Il évalue son préjudice moral à 60 000 € et souligne le choc carcéral ayant été mis en détention le jour de son anniversaire pour la première fois sous mandat de dépôt criminel dans un pays étranger dont il ne maîtrisait pas la langue ; il affirme encore que la durée, les conditions de détention, le quartier où il a été placé à la maison d’arrêt de [Localité 2] étant difficile, la crise sanitaire, l’obligation de travail à laquelle il était tenu en détention eu égard à la précarité de son statut matériel, l’éloignement de sa famille en Espagne et en Allemagne, et son état de santé physique et psychologique ont majoré ce préjudice.

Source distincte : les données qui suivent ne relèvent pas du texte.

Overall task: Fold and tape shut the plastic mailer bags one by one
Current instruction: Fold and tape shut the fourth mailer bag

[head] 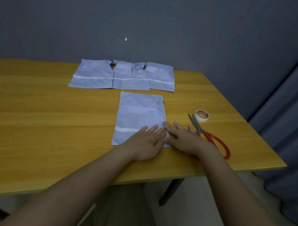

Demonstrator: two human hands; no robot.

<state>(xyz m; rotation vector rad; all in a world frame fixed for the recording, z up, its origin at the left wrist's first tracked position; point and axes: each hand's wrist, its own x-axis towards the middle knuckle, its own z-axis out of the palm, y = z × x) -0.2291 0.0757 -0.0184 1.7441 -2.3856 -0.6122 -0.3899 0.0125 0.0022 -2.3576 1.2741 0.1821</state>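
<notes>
1. One mailer bag (140, 115) lay flat in the middle of the frame on the tabletop (41, 119), its white adhesive strip near the lower edge, not yet folded as far as I could see.
2. The left hand (145, 140) rested on its lower right corner with fingers straight and flat, gripping nothing.
3. The right hand (184, 139) lay just beside it, fingers also spread flat, partly on the bag's edge and partly on the wood.
4. Three other bags (122, 76) waited in a row in the upper middle, overlapping; they looked unsealed.
5. The tape roll (202, 115) and red scissors (208, 136) sat untouched at the right, so I judged the work was only starting.
</notes>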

Il sollicite en réparation de son préjudice matériel, une somme de 6000 € représentant une perte de revenu n’ayant pu exécuter à son terme le contrat de travail qu’il avait signé, soit 2000 € multiplié par trois mois, celle de 17 600 € représentant la perte de chance d’avoir pu trouver un emploi pendant et après la détention, soit 11 mois de revenu minoré à 80 % de son salaire moyen, celle de 766,74 € au titre des frais de cantine engagés, outre celle de 3600 € et 540 € représentant respectivement les frais exposés pour sa défense et le coût de traduction de plusieurs documents, soit un total de 28 506,74 €.
L’agent judiciaire de l’État conclut à la recevabilité de la requête de [F], [I] [D] pour avoir été présentée dans les six mois à compter du caractère définitif de l’ordonnance de non-lieu, à titre liminaire au sursis à statuer dans l’attente de la communication de la fiche pénale actualisée du requérant, à titre subsidiaire au rejet de ses demandes formulées au titre de l’indemnisation de la perte de revenu alléguée, [F], [I] [D] ne justifiant d’aucun contrat de travail avant son incarcération.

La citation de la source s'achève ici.